Exercise directions
The result should be an exact copy of the data, free of pictures.

Recorded data
##############################

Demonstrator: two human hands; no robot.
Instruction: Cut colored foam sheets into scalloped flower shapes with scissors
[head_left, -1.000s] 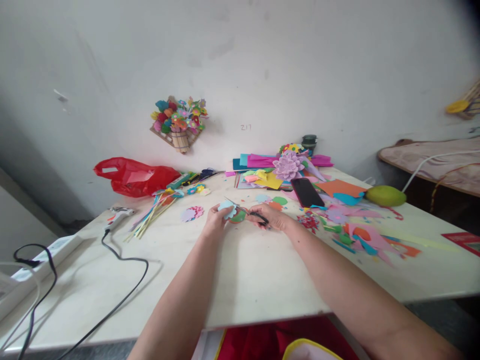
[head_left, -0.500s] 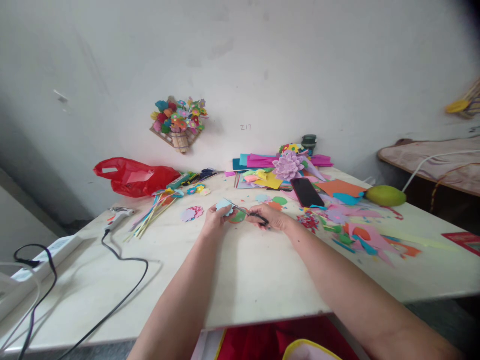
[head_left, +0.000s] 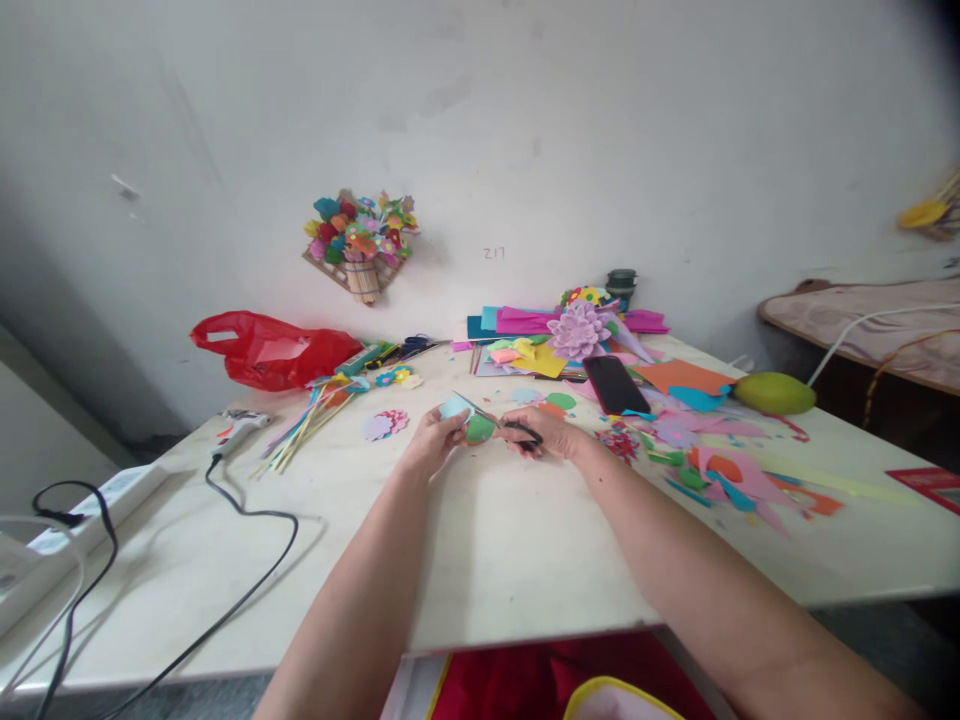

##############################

Exercise result
Demonstrator: two human hands; no robot.
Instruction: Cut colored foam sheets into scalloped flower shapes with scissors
[head_left, -1.000s] 
[head_left, -0.500s] 
[head_left, +0.000s] 

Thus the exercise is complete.